# PROBLEM DESCRIPTION
Restate every line below word for word, but drop each picture.

▶

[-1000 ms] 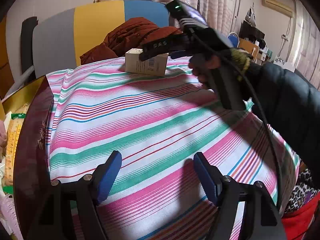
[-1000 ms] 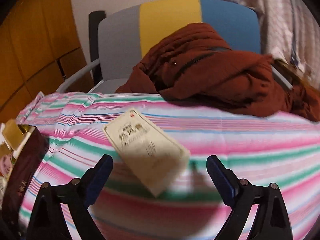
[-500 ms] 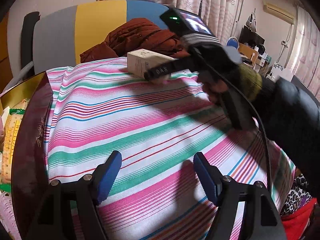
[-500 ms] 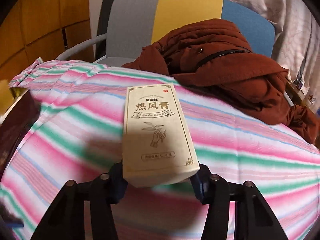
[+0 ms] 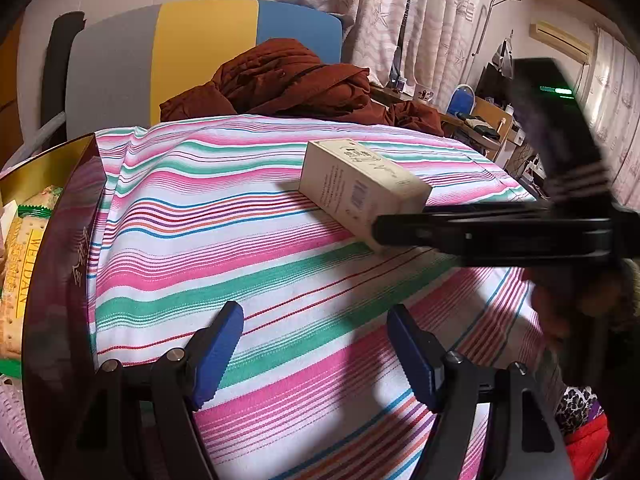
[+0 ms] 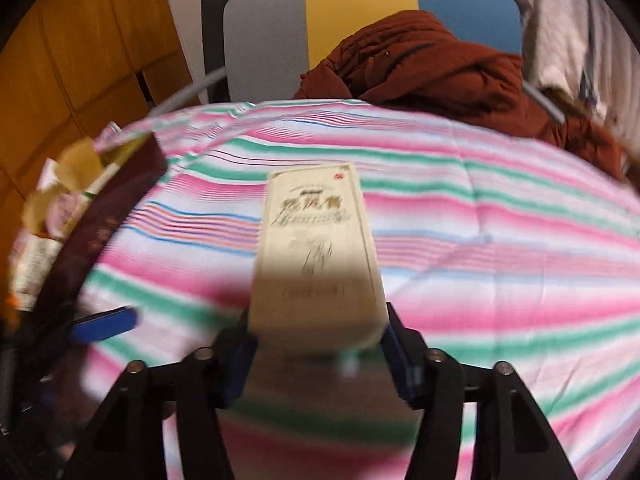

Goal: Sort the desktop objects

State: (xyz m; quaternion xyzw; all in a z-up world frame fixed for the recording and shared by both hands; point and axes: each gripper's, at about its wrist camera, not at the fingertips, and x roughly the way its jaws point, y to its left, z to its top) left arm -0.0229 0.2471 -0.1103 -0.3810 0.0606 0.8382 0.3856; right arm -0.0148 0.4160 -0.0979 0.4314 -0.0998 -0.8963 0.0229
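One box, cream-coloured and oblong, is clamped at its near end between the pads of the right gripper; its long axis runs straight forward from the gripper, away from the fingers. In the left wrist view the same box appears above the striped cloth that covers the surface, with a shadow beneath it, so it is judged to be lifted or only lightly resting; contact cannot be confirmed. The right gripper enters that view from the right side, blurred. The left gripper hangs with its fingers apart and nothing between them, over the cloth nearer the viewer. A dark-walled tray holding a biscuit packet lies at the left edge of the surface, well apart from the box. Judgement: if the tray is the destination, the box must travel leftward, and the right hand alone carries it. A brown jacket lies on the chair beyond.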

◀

# EXPECTED OUTPUT
[-1000 ms] 
[-1000 ms] 
[-500 ms] 
[-500 ms] 
[+0 ms] 
[+0 ms] 

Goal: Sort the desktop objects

State: (xyz m; quaternion xyzw; all in a z-up world frame fixed for the recording and shared by both hands; point and axes: each gripper's, at about its wrist camera, not at the fingertips, and x roughly the way its jaws point, y to its left, z to its top) left arm -0.0229 0.2471 -0.1103 -0.3810 0.0606 0.8382 0.3856; right arm -0.0148 0.4160 -0.0979 0.4314 -0.0998 -0.8963 0.0229
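One box, cream-coloured and oblong, is clamped at its near end between the pads of the right gripper; its long axis runs straight forward from the gripper, away from the fingers. In the left wrist view the same box appears above the striped cloth that covers the surface, with a shadow beneath it, so it is judged to be lifted or only lightly resting; contact cannot be confirmed. The right gripper enters that view from the right side, blurred. The left gripper hangs with its fingers apart and nothing between them, over the cloth nearer the viewer. A dark-walled tray holding a biscuit packet lies at the left edge of the surface, well apart from the box. Judgement: if the tray is the destination, the box must travel leftward, and the right hand alone carries it. A brown jacket lies on the chair beyond.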

No additional output is required for this exercise.